Input data Block Start
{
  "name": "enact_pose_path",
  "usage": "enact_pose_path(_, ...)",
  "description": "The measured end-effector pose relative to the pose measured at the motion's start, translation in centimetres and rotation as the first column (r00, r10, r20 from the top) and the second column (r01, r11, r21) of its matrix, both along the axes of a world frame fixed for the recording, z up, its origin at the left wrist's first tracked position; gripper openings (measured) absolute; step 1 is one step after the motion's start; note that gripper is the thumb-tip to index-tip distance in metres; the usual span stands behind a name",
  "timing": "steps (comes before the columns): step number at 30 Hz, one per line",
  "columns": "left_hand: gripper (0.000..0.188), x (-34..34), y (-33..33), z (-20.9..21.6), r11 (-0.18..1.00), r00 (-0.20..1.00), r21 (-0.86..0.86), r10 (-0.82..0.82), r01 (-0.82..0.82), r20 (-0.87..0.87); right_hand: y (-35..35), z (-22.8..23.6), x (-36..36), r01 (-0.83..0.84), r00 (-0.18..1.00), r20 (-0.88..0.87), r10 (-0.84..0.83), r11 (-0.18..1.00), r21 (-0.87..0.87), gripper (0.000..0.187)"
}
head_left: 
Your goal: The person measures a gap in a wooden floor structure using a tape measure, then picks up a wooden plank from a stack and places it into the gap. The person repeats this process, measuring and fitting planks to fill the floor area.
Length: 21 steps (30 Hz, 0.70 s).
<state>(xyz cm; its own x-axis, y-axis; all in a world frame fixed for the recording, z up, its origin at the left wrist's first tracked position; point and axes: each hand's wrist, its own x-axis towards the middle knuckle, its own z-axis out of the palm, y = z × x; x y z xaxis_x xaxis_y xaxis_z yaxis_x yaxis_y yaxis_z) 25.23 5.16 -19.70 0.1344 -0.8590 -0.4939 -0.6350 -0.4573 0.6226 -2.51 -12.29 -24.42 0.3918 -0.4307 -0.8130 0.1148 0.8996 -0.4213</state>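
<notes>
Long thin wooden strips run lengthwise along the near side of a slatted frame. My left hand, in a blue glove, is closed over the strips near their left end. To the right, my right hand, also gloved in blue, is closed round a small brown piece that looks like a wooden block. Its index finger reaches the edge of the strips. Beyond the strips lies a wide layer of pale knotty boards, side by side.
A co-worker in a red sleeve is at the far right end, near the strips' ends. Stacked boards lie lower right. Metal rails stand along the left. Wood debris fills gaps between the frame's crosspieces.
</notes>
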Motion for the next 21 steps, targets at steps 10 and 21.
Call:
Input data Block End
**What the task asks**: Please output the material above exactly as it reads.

**Reply**:
{
  "name": "enact_pose_path",
  "usage": "enact_pose_path(_, ...)",
  "description": "The measured end-effector pose relative to the pose measured at the motion's start, translation in centimetres and rotation as the first column (r00, r10, r20 from the top) and the second column (r01, r11, r21) of its matrix, both along the axes of a world frame fixed for the recording, z up, its origin at the left wrist's first tracked position; gripper openings (measured) absolute; step 1 is one step after the motion's start; note that gripper is the thumb-tip to index-tip distance in metres; the usual span stands behind a name",
  "timing": "steps (comes before the columns): step number at 30 Hz, one per line",
  "columns": "left_hand: gripper (0.000..0.188), x (-34..34), y (-33..33), z (-20.9..21.6), r11 (-0.18..1.00), r00 (-0.20..1.00), r21 (-0.86..0.86), r10 (-0.82..0.82), r01 (-0.82..0.82), r20 (-0.87..0.87); right_hand: y (-35..35), z (-22.8..23.6), x (-36..36), r01 (-0.83..0.84), r00 (-0.18..1.00), r20 (-0.88..0.87), r10 (-0.84..0.83), r11 (-0.18..1.00), r21 (-0.87..0.87), gripper (0.000..0.187)"
}
head_left: 
Your goal: The person measures a gap in a wooden floor structure using a tape measure, then picks up a wooden plank from a stack and places it into the gap. The person repeats this process, measuring and fitting planks to fill the floor area.
Length: 21 steps (30 Hz, 0.70 s).
<state>(xyz cm; its own x-axis, y-axis; all in a world frame fixed for the recording, z up, its origin at the left wrist's first tracked position; point and axes: each hand's wrist, its own x-axis towards the middle knuckle, its own z-axis out of the palm, y = z × x; x y z xaxis_x xaxis_y xaxis_z yaxis_x yaxis_y yaxis_z) 25.23 5.16 -19.70 0.1344 -0.8590 -0.4939 -0.6350 -0.4573 0.6226 -2.51 -12.29 -24.42 0.3918 -0.4307 -0.8130 0.1148 0.8996 -0.4213</state>
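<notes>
Long thin wooden strips run lengthwise along the near side of a slatted frame. My left hand, in a blue glove, is closed over the strips near their left end. To the right, my right hand, also gloved in blue, is closed round a small brown piece that looks like a wooden block. Its index finger reaches the edge of the strips. Beyond the strips lies a wide layer of pale knotty boards, side by side.
A co-worker in a red sleeve is at the far right end, near the strips' ends. Stacked boards lie lower right. Metal rails stand along the left. Wood debris fills gaps between the frame's crosspieces.
</notes>
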Motion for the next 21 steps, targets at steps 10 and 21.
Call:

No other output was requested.